WHAT THIS TASK INVOLVES » Please repeat exactly the lines below from the line with "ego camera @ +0" to the line with "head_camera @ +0", including both, and leave out every picture.

RECORDS SUPPLIED »
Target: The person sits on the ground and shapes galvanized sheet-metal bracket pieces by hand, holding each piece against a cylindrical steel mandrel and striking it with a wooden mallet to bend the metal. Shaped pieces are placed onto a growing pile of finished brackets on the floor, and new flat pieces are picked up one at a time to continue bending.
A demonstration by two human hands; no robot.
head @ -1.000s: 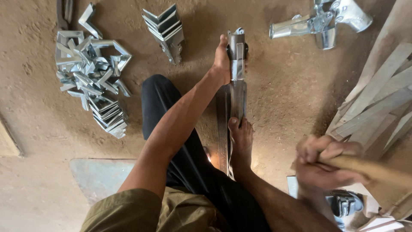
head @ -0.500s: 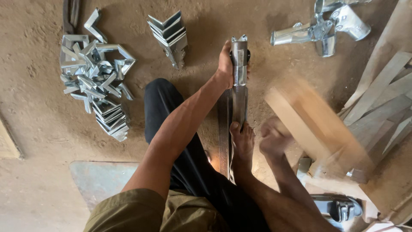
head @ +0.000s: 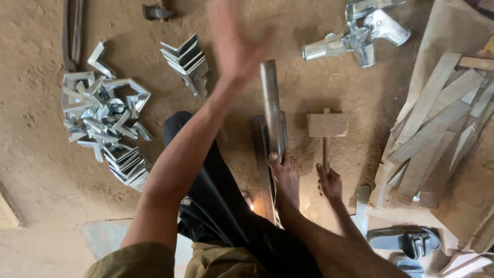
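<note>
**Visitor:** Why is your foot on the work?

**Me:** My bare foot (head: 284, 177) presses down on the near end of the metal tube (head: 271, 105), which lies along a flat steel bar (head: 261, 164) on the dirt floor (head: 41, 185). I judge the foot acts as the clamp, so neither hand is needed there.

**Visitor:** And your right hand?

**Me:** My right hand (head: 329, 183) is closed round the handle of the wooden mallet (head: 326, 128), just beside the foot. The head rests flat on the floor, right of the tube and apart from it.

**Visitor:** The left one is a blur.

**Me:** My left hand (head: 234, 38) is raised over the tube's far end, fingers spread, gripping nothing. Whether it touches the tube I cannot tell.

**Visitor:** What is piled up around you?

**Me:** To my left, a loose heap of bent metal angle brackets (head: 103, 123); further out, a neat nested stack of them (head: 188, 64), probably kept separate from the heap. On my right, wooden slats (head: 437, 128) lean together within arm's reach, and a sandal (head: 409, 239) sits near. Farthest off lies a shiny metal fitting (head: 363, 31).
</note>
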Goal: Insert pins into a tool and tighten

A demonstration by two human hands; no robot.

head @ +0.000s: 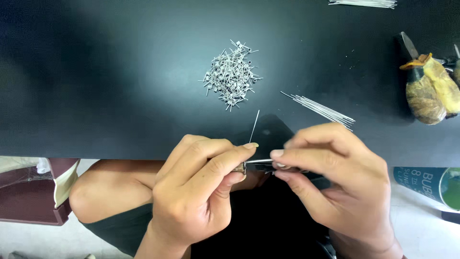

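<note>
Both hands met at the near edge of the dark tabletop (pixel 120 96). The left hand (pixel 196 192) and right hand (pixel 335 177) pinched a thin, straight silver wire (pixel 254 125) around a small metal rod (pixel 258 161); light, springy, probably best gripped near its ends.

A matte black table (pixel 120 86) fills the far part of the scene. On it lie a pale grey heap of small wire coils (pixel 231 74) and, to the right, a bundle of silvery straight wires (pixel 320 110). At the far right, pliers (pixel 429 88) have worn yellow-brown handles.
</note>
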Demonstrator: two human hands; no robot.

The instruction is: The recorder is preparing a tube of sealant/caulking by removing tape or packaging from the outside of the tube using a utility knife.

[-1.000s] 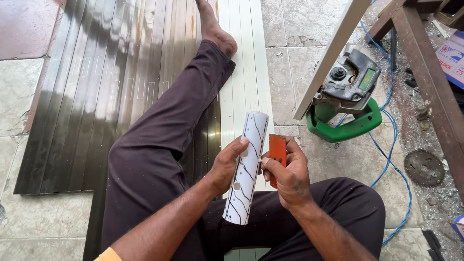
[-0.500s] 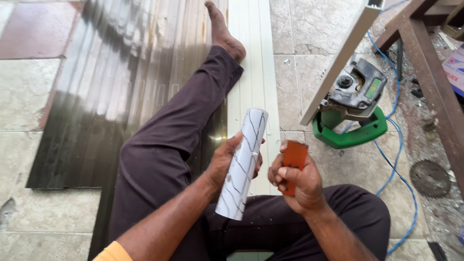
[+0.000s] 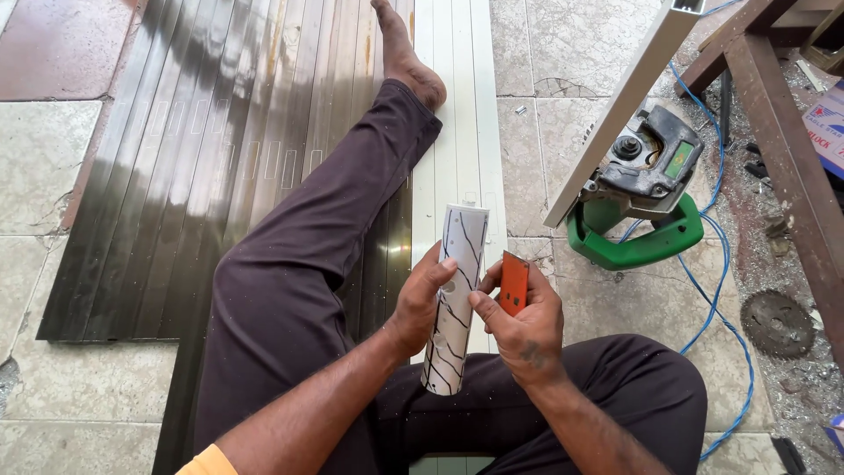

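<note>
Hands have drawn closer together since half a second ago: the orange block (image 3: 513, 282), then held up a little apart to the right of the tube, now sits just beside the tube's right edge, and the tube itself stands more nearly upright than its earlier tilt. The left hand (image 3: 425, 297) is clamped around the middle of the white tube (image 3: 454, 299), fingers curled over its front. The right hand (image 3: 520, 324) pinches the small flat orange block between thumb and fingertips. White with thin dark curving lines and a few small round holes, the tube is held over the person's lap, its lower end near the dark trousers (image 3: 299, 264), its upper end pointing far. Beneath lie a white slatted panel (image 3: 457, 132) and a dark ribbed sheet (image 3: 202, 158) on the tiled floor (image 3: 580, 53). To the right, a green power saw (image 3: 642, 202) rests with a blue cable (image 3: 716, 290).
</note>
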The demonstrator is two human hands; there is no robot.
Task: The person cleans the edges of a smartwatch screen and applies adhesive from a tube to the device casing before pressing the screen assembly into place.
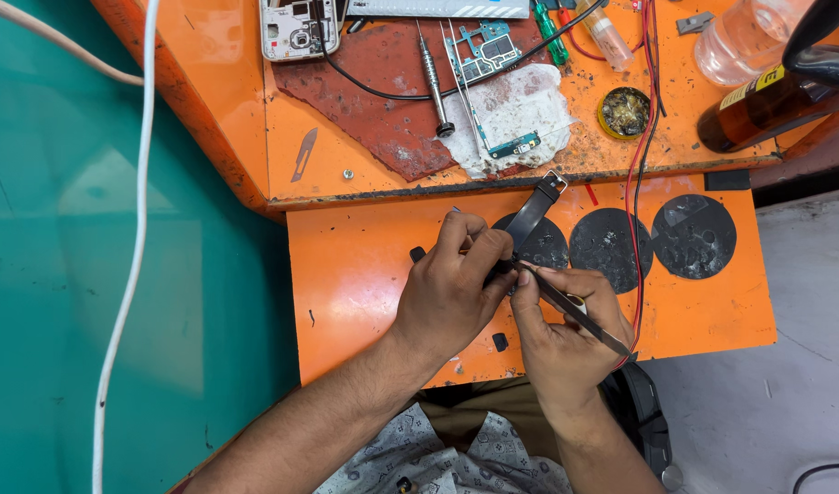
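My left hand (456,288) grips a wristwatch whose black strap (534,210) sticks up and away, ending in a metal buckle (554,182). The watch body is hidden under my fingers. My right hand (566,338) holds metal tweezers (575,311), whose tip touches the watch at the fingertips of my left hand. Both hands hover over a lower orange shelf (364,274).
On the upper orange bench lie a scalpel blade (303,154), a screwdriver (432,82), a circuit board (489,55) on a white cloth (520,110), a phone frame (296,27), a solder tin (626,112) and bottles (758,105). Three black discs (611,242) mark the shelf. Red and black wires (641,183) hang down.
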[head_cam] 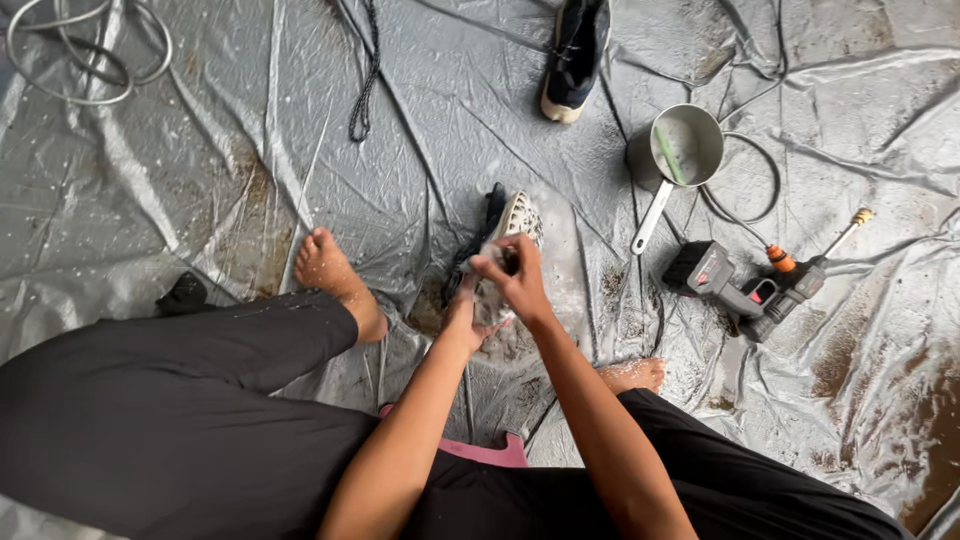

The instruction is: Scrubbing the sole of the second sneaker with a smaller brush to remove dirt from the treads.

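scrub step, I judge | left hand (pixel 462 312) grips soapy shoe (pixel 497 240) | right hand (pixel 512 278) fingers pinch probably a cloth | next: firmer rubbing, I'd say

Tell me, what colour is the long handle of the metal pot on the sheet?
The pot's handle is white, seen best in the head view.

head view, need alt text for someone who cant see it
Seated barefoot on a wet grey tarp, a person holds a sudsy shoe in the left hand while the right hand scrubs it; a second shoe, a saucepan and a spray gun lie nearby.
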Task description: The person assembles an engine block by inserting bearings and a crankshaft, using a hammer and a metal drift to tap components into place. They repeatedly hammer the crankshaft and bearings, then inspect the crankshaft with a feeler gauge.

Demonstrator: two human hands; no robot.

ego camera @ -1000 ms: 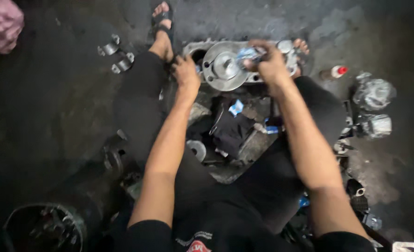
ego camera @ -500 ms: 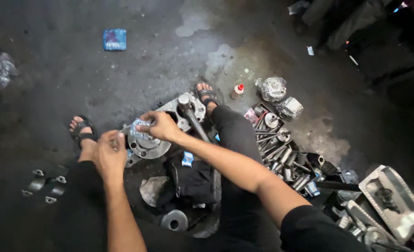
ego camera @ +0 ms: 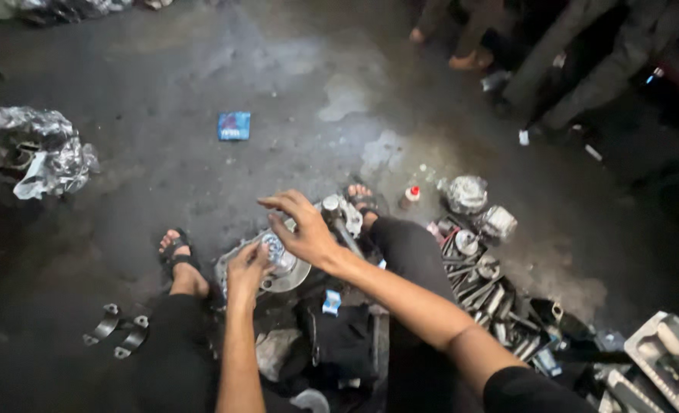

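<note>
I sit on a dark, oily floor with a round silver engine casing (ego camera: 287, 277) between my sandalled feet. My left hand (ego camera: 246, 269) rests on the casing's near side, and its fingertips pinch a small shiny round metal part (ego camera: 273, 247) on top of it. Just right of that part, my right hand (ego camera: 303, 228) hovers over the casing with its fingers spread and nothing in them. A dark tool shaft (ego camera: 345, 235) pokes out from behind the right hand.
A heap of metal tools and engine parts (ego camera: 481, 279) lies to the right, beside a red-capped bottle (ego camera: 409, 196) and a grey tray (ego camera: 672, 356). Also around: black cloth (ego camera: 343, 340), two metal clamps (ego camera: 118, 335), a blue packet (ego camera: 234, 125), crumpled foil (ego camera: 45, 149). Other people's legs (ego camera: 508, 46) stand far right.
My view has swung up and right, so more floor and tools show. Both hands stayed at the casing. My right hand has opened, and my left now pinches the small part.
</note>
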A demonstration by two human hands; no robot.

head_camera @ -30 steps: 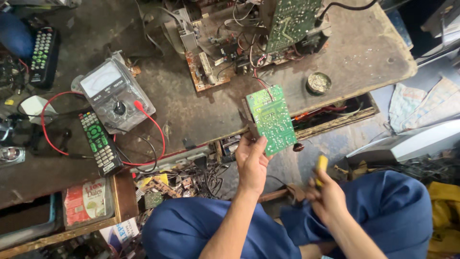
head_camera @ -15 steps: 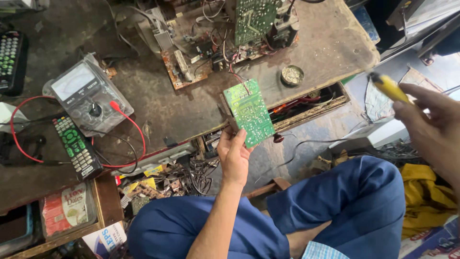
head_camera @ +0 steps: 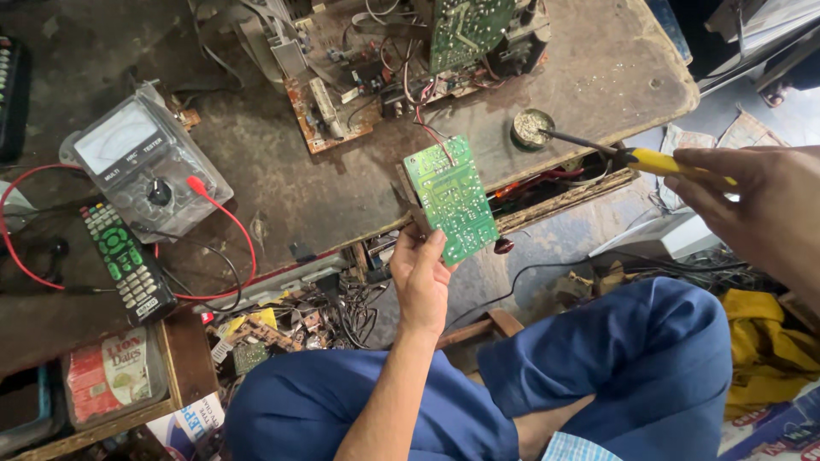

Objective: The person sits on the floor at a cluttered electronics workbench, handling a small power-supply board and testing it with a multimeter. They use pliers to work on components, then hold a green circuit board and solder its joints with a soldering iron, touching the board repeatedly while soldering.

RESULT FOR THIS EXERCISE »
ego camera @ +0 ms: 

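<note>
I sit on a dark, oily floor with a round silver engine casing (ego camera: 287, 277) between my sandalled feet. My left hand (ego camera: 246, 269) rests on the casing's near side, and its fingertips pinch a small shiny round metal part (ego camera: 273, 247) on top of it. Just right of that part, my right hand (ego camera: 303, 228) hovers over the casing with its fingers spread and nothing in them. A dark tool shaft (ego camera: 345, 235) pokes out from behind the right hand.
A heap of metal tools and engine parts (ego camera: 481, 279) lies to the right, beside a red-capped bottle (ego camera: 409, 196) and a grey tray (ego camera: 672, 356). Also around: black cloth (ego camera: 343, 340), two metal clamps (ego camera: 118, 335), a blue packet (ego camera: 234, 125), crumpled foil (ego camera: 45, 149). Other people's legs (ego camera: 508, 46) stand far right.
My view has swung up and right, so more floor and tools show. Both hands stayed at the casing. My right hand has opened, and my left now pinches the small part.
</note>
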A demonstration by two human hands; no robot.

head_camera @ -30 steps: 
head_camera @ -15 steps: 
head_camera @ +0 steps: 

Nothing else is needed to complete the exercise.